• **WORK INSTRUCTION**:
A complete, exact retyping of the data below is required.

• **INPUT DATA**:

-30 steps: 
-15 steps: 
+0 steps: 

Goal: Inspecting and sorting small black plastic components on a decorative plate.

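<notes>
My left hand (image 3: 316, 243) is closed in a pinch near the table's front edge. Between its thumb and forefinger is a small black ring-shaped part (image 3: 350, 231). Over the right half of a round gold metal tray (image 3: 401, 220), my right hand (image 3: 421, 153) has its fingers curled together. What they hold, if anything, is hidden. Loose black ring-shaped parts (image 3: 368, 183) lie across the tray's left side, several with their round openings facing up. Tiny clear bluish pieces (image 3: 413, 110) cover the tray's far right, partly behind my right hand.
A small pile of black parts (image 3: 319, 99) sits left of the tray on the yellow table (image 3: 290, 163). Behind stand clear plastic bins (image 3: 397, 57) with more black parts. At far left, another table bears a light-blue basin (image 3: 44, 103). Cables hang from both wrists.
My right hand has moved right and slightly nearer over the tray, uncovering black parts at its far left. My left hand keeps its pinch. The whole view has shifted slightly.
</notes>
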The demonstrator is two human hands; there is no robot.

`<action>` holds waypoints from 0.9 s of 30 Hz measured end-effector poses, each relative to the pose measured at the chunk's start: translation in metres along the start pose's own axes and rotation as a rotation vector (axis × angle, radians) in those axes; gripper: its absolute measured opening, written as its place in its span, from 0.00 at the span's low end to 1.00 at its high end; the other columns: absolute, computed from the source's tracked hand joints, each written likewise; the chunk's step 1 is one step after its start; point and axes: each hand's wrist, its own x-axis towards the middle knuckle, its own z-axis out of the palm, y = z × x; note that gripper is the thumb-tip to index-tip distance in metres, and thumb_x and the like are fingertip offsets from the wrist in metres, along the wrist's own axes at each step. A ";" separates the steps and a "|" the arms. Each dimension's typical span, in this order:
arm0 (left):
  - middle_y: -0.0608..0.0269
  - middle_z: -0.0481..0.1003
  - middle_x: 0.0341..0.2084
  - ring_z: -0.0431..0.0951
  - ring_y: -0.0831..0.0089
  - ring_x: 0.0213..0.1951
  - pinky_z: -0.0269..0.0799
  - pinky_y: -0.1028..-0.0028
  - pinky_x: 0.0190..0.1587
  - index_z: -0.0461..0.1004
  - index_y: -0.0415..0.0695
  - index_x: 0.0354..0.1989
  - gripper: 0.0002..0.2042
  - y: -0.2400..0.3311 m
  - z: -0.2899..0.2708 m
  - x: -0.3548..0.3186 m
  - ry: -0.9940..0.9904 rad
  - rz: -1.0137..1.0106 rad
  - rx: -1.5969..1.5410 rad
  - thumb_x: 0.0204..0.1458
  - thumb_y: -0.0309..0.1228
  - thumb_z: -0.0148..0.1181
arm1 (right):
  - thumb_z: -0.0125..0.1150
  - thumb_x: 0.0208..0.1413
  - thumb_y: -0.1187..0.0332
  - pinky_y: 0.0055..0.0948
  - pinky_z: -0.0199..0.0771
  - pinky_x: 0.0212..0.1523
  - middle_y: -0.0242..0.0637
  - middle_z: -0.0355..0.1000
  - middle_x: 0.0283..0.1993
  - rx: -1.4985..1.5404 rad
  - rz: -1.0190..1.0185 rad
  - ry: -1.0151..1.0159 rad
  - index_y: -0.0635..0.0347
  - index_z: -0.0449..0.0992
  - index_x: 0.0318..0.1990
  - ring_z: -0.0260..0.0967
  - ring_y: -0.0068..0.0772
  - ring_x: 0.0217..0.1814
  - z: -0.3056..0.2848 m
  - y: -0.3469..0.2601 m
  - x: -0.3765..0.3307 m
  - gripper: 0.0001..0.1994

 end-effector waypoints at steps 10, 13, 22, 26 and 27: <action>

• **ANSWER FOR THE TASK**:
-30 steps: 
-15 steps: 
+0 steps: 

Goal: Inspecting and sorting small black plastic components on a decorative plate.

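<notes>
My left hand (image 3: 316, 243) is closed in a pinch near the table's front edge. Between its thumb and forefinger is a small black ring-shaped part (image 3: 350, 231). Over the right half of a round gold metal tray (image 3: 401, 220), my right hand (image 3: 421, 153) has its fingers curled together. What they hold, if anything, is hidden. Loose black ring-shaped parts (image 3: 368, 183) lie across the tray's left side, several with their round openings facing up. Tiny clear bluish pieces (image 3: 413, 110) cover the tray's far right, partly behind my right hand.
A small pile of black parts (image 3: 319, 99) sits left of the tray on the yellow table (image 3: 290, 163). Behind stand clear plastic bins (image 3: 397, 57) with more black parts. At far left, another table bears a light-blue basin (image 3: 44, 103). Cables hang from both wrists.
My right hand has moved right and slightly nearer over the tray, uncovering black parts at its far left. My left hand keeps its pinch. The whole view has shifted slightly.
</notes>
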The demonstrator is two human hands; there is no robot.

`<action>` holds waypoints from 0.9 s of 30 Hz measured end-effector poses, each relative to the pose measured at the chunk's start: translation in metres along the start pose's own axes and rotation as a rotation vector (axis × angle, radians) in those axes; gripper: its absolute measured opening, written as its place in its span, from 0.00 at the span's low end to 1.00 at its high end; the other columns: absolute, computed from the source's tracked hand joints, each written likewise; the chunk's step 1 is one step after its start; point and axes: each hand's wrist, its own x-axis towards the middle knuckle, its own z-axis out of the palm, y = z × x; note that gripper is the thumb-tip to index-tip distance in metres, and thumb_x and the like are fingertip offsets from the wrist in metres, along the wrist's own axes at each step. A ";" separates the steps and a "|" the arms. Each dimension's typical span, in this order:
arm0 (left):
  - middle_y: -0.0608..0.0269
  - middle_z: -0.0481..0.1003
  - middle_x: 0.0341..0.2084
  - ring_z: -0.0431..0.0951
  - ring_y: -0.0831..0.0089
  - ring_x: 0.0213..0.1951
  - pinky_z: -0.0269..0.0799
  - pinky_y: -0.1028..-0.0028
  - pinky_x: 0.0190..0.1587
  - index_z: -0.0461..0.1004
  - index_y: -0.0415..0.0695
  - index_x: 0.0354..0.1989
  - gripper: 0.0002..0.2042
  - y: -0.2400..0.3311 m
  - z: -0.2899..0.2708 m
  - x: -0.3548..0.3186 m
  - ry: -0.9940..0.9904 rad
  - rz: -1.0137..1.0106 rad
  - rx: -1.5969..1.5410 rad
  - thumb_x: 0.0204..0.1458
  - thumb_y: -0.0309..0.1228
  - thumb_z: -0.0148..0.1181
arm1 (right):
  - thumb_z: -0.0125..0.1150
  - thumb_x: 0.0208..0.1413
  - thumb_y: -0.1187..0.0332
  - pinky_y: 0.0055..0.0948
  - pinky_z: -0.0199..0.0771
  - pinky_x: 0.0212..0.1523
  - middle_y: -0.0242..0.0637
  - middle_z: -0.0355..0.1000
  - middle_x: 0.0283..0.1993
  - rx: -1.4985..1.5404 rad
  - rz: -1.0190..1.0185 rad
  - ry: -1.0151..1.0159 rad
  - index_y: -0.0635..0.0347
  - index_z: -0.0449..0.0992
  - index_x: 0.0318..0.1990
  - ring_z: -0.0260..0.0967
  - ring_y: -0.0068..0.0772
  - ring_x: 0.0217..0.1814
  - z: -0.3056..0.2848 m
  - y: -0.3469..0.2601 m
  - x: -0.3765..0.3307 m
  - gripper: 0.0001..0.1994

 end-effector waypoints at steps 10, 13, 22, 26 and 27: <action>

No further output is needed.